Little more than 100 years ago, the noted pathologist Rudolph Virchow understood the skin as a protective cover. Skin is a complex organ. [1] It is the largest organ of the body, accounting for about 15% of the total body weight in adult humans. It exerts multiple vital protective functions against environmental aggressions, rendered possible due to an elaborate structure, associating various tissues of ectodermal and mesodermal origin, arranged in three layers, including (from top to bottom) the epidermis (and its appendages), the dermis, and the hypodermis. Skin acts as an immune network and through its pigments provides a unique defense against UV radiation. It is concerned with the thermoregulation, conservation and excretion of fluid, sensory reception and has an aesthetic role. Skin acts like a mirror through which manifestations of systemic diseases can be visualized. A large number of skin conditions that might present to a dermatologist range from acute to chronic as well as cosmetic problem in daily practice. [3] Many skin diseases can be diagnosed by a simple clinical examination, but sometimes relatively simple diagnostic procedures are required for additional valuable information toward reaching final diagnosis. [4] Skin biopsy probably is the most important ancillary aid to confirm clinical diagnosis. The interpretation of many skin biopsies requires the identification and integration of two different morphological features the tissue reaction pattern and the pattern of inflammation. [2]

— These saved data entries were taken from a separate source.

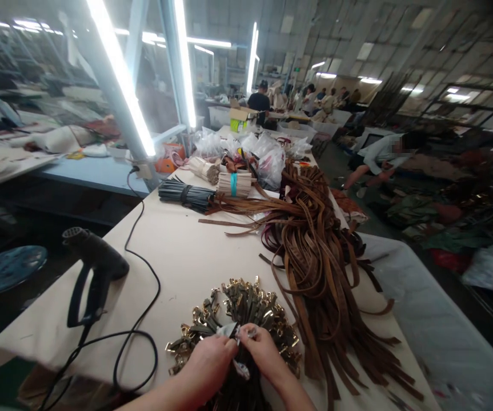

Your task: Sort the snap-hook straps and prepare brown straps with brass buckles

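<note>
A bundle of dark olive straps (246, 305) with gold-coloured metal clasps fans out at the near edge of the table. Over its middle, my left hand (212, 359) is closed on a crumpled whitish strip (241, 370) that looks like plastic or paper. Close beside it, my right hand (263, 349) pinches the same strip, with a crumpled bit showing at the fingertips. The strip lies across the straps; whether it goes all the way around them is hidden by my hands. Below my hands the straps run down out of view.
Long brown leather straps (315, 251) cover the table's right side. A black heat gun (94, 277) stands at the left, its cord (145, 308) looping over the table (186, 251). Tied bundles (186, 194) and plastic bags (269, 165) lie farther back. A person (383, 157) bends at the right.
</note>
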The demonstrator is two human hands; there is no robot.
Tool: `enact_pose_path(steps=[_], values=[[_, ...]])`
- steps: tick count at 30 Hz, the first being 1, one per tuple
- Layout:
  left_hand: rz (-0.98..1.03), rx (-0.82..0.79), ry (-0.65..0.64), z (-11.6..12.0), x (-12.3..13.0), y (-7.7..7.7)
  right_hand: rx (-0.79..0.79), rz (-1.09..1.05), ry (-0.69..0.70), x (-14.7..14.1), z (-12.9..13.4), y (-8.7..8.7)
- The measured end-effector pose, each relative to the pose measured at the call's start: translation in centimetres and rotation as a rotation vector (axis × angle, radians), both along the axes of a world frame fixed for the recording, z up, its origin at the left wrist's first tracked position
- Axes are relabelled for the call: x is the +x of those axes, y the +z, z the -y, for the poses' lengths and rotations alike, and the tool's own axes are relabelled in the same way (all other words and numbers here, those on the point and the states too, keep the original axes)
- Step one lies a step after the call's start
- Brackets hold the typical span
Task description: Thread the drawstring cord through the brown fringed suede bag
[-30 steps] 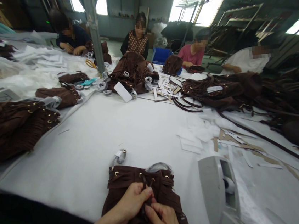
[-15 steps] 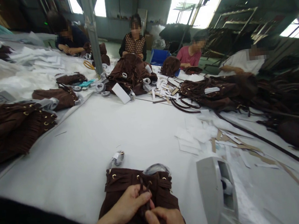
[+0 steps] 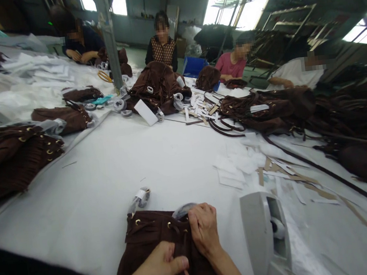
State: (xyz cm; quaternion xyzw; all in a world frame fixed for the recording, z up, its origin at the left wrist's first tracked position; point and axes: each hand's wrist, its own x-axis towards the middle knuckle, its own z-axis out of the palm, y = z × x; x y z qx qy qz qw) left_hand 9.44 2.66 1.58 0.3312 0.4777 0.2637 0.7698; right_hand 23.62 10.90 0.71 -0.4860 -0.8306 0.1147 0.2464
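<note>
The right hand (image 3: pixel 203 228) has left the cord and moved up to the top edge of the brown bag (image 3: pixel 148 242), where it now lies over the rim, fingers curled down on the far right corner; a moment ago both hands pinched the drawstring together. The left hand (image 3: pixel 162 268) stays low, thumb and fingers clenched on the cord (image 3: pixel 182 260) at the bag's middle. The bag lies flat on the white table (image 3: pixel 159 157) at the near edge, mouth away from the wearer, a clear plastic piece (image 3: pixel 181 211) showing at its opening. A grey tape dispenser (image 3: pixel 268 238) stands just right, a roll inside it
</note>
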Motion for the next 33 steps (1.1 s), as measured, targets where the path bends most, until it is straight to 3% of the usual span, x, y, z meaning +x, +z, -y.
enact_pose_path(steps=[9, 14, 17, 21, 26, 30, 33], values=[[0.021, 0.070, 0.012, 1.4, 0.2, -0.9, 0.068, 0.005, 0.105, 1.0, -1.2, -1.4], [0.016, 0.055, 0.039, 1.7, 0.4, -1.6, 0.054, 0.025, 0.080, 0.9, -1.4, -1.3], [0.002, 0.043, 0.065, 1.7, 0.6, -1.8, 0.026, 0.027, 0.062, 0.7, -1.3, 0.1], [-0.014, 0.082, 0.023, 1.7, 0.3, -1.6, -0.024, 0.048, 0.112, -0.1, -0.4, 3.1], [0.010, 0.103, 0.006, 1.9, -0.3, 0.8, -0.120, 0.276, 0.299, -1.9, 0.9, 5.4], [0.118, 0.109, 0.008, 2.3, -0.4, 2.0, -0.186, 0.272, 0.375, -2.5, 0.9, 4.7], [0.193, -0.016, 0.048, 2.6, -0.4, 0.9, -0.131, 0.207, 0.272, -2.6, 1.1, 2.7]])
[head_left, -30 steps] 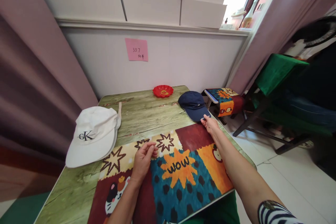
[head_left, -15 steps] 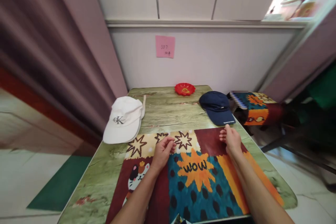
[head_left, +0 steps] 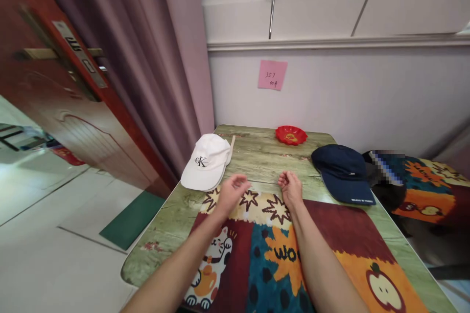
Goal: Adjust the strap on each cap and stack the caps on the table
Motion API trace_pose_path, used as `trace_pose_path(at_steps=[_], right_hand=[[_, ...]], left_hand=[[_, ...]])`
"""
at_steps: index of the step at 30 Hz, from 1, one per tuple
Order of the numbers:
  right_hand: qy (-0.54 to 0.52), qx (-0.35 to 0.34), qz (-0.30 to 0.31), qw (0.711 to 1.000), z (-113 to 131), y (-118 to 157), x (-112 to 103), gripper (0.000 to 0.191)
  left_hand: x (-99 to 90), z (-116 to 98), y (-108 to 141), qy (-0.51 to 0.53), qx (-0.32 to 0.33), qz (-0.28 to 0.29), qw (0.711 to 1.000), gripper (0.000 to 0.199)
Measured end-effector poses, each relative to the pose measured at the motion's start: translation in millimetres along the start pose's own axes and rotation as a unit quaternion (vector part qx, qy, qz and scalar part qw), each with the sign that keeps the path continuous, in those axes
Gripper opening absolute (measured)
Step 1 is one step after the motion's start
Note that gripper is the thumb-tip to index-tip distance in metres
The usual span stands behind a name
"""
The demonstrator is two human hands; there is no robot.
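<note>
My left hand [head_left: 234, 194] hovers over the far edge of the patterned mat [head_left: 238, 239], just right of the white cap [head_left: 209, 159] with black letters. Its fingers are loosely bent, slightly blurred, and hold nothing. Across a small gap, my right hand [head_left: 292, 188] is raised above the same edge, its fingers loosely curled and nothing in them. To its right, the navy cap [head_left: 341, 171] rests with its brim toward me. Neither hand touches a cap. My right forearm covers part of the orange burst on the mat.
A red scalloped dish [head_left: 291, 135] lies at the back of the wooden-patterned table [head_left: 257, 159]. Above it a pink note [head_left: 272, 75] sticks to the wall. At left are a curtain [head_left: 172, 58] and a door [head_left: 91, 122]; at right, another patterned mat [head_left: 426, 190].
The view has turned left, bringing the door into sight. My right hand has left the navy cap's brim and come closer to my left hand. Both caps stay in place.
</note>
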State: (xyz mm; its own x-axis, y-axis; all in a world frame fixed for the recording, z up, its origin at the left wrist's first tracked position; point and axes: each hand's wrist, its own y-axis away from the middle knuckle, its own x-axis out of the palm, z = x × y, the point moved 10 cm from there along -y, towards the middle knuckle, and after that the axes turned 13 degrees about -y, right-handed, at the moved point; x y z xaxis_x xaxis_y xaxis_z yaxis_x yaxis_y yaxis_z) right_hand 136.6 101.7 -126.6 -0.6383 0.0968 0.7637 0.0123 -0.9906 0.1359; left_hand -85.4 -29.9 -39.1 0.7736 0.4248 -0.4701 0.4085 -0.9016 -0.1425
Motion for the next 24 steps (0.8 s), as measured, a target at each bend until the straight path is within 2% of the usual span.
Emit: trace_pose_path(at_steps=[3,5,6,8,11,16,20,24], right_hand=[[-0.018,0.021,-0.001,1.000,-2,-1,-10,0.029],[-0.028,0.027,-0.007,0.999,0,-2,-15,0.028],[-0.033,0.029,-0.010,0.999,1,-3,-15,0.027],[-0.041,0.032,-0.015,0.999,1,-5,-15,0.026],[-0.050,0.038,-0.019,0.998,-1,-7,-14,0.024],[-0.058,0.043,-0.032,0.997,0,-10,-16,0.025],[-0.061,0.040,-0.040,0.997,3,-12,-17,0.023],[-0.063,0.040,-0.037,0.997,4,-11,-14,0.023]], left_hand=[[-85.6,-6,-49,-0.092,-0.009,-0.145,0.985,0.029],[-132.9,-5,-76,-0.147,-0.021,-0.222,0.964,0.030],[-151.0,-1,-85,-0.172,-0.032,-0.252,0.952,0.029],[-174.3,8,-97,-0.214,-0.059,-0.288,0.932,0.030],[-183.7,26,-104,-0.262,-0.099,-0.295,0.914,0.032],[-176.8,45,-110,-0.292,-0.137,-0.266,0.908,0.029],[-173.6,49,-117,-0.291,-0.150,-0.250,0.911,0.015],[-174.4,41,-118,-0.272,-0.149,-0.247,0.918,0.010]])
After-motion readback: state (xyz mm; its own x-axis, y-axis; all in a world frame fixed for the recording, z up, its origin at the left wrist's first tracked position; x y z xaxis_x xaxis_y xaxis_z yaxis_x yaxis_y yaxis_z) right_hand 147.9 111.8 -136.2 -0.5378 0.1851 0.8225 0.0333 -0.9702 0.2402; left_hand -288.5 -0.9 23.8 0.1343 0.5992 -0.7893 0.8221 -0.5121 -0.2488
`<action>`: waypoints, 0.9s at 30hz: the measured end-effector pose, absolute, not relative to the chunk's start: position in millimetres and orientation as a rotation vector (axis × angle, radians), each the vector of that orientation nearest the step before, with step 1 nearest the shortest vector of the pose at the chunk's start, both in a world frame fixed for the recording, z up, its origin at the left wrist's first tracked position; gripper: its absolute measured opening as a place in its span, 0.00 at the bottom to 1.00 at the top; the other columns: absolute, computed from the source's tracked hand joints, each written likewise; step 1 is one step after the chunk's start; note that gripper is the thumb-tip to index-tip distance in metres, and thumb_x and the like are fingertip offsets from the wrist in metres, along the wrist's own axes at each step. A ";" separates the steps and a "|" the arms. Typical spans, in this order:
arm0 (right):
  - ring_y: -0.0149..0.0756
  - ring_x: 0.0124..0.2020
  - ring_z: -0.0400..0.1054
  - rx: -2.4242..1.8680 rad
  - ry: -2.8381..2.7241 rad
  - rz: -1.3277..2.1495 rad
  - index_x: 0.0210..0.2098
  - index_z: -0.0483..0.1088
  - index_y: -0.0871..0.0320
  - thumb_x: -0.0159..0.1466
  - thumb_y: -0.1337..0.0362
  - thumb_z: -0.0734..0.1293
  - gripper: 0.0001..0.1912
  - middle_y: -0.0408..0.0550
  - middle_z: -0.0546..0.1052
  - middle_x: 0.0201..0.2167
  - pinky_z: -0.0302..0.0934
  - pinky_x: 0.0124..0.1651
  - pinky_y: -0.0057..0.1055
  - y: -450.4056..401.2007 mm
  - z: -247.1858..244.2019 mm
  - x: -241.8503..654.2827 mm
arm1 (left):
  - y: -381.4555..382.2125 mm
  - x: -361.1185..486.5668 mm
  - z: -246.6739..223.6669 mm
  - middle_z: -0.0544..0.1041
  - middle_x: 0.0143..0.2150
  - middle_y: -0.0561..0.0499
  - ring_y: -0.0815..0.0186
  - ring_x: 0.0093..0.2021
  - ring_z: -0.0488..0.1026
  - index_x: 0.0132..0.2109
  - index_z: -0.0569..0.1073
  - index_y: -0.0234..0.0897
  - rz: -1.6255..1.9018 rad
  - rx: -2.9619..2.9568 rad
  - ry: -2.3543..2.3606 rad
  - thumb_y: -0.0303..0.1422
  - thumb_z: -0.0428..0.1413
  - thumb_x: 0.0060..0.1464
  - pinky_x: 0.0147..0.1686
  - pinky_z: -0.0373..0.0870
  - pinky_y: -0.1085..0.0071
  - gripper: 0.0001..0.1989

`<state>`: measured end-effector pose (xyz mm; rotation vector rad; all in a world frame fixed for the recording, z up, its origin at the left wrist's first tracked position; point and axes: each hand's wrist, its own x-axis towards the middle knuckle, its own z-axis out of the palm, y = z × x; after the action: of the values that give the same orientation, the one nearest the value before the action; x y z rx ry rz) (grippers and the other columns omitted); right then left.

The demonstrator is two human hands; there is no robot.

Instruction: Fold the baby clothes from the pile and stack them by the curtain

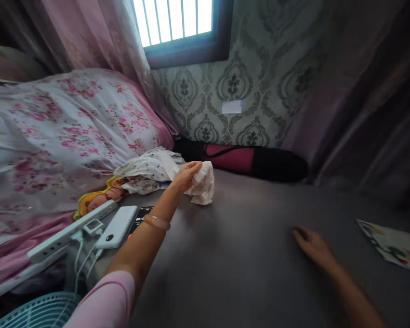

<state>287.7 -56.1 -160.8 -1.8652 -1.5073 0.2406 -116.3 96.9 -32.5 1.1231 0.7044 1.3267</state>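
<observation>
My left hand (188, 175) stretches forward over the grey surface, its fingers pinched on a small whitish cloth (205, 184) that hangs down on the right side of the hand. What sort of cloth or garment it is does not show. Just behind and left of that hand lies a heap of white dotted clothes (150, 166). Lower on the right, my right hand (314, 248) rests low over the grey surface (239, 255), slightly blurred, with its fingers loosely apart and nothing in them. A printed flat packet or sheet (394, 243) lies to its right.
At left are a power strip (71, 230), a white power bank (118, 227) with cables, a phone (140, 218) and a yellow cartoon item (95, 200). A blue basket-like object (37, 312) stands below. Along the wall lies a black and maroon bag (232, 159); floral bedding (71, 123) is piled left.
</observation>
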 end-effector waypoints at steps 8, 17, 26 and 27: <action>0.40 0.47 0.71 -1.358 -1.460 0.665 0.42 0.74 0.54 0.59 0.55 0.64 0.15 0.50 0.78 0.44 0.61 0.56 0.42 -32.5 -99.8 177.9 | 50.6 -25.9 -76.3 0.75 0.24 0.52 0.73 0.22 0.68 0.31 0.76 0.30 1.053 1.013 0.684 0.40 0.70 0.32 0.23 0.62 0.77 0.21; 0.37 0.42 0.71 -1.092 -1.255 0.994 0.39 0.71 0.56 0.55 0.50 0.70 0.19 0.48 0.78 0.37 0.63 0.49 0.35 -33.5 -84.6 166.9 | 22.4 16.7 -75.6 0.76 0.25 0.51 0.72 0.24 0.69 0.32 0.77 0.29 0.873 0.981 0.551 0.41 0.70 0.34 0.26 0.64 0.76 0.20; 0.30 0.25 0.64 -1.225 -1.079 0.698 0.31 0.60 0.54 0.53 0.48 0.71 0.20 0.38 0.70 0.23 0.58 0.29 0.27 -38.7 -77.9 193.5 | 11.4 23.9 -71.1 0.75 0.43 0.48 0.64 0.40 0.71 0.51 0.70 0.36 0.862 1.538 0.585 0.39 0.66 0.43 0.39 0.67 0.71 0.27; 0.30 0.24 0.63 -1.240 -1.068 0.652 0.32 0.59 0.54 0.54 0.48 0.70 0.20 0.38 0.69 0.23 0.57 0.27 0.27 -39.2 -76.1 195.7 | 10.2 22.9 -70.7 0.74 0.45 0.47 0.63 0.42 0.71 0.53 0.68 0.36 0.848 1.625 0.591 0.38 0.66 0.43 0.39 0.67 0.70 0.30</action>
<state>195.7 -39.2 -76.1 -1.2400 -1.0684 0.6523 22.9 10.2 -70.7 1.6253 0.5906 0.8478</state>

The skin lesions among the patients can be classified into various categories according to the morphology of lesion and can be confirmed by skin biopsy. [3] Integrated approach of dermatologist and pathologist is required to get clinical correlation and to arrive at a definitive diagnosis. The study mainly includes histopathological evaluation of various nonneoplastic skin lesions and their clinicopathological correlations followed by the study of age and sex incidence in various nonneoplastic skin lesions. An attempt has been made to classify nonneoplastic skin lesion based on histopathology background.

Materials and Methods

This observational prospective study was undertaken in the Department of Pathology, Government Medical College affiliated to New Civil Hospital, Surat, Gujarat, India. A total of 100 cases were studied, from June 2012 to September 2014, which were reported as nonneoplastic skin lesions using routine Hematoxylin-Eosin (H & E) stains and further with immunohistochemistry and special stains, whenever needed. Their detailed clinical history was noted down in prepared pro forma. Specimens were surgical biopsies such as punch biopsies, excision biopsies, and shave biopsies specimens. Specimens were fixed in 10% neutral buffered formalin for 12-24 h and gross features were examined. Extent of sampling depended on the size of tissue: specimens measuring 3 mm or less were submitted in toto, specimens measuring 4-6 mm were cut through the center and both halves submitted for processing, and specimens measuring 7 mm or more were cut in 2-3 mm slices and submitted for processing. Gross examinations of specimens were done under heads of overall appearance, size, external appearance, appearance of cut surface, cutting sensation, and consistency. After routine paraffin processing, 3-5 [micro]m sections were cut and stained by H & E stain method and special stains that is Ziehl Neelson Stain and Periodic acid-Schiff Stain were applied if required after thorough histopathological analysis. Histopathological evaluations were carried out under light microscope. The final diagnosis was achieved after correlating both clinical and histopathological findings. The study was approved by Human Research Ethics Committee, Government Medical College, Surat, India.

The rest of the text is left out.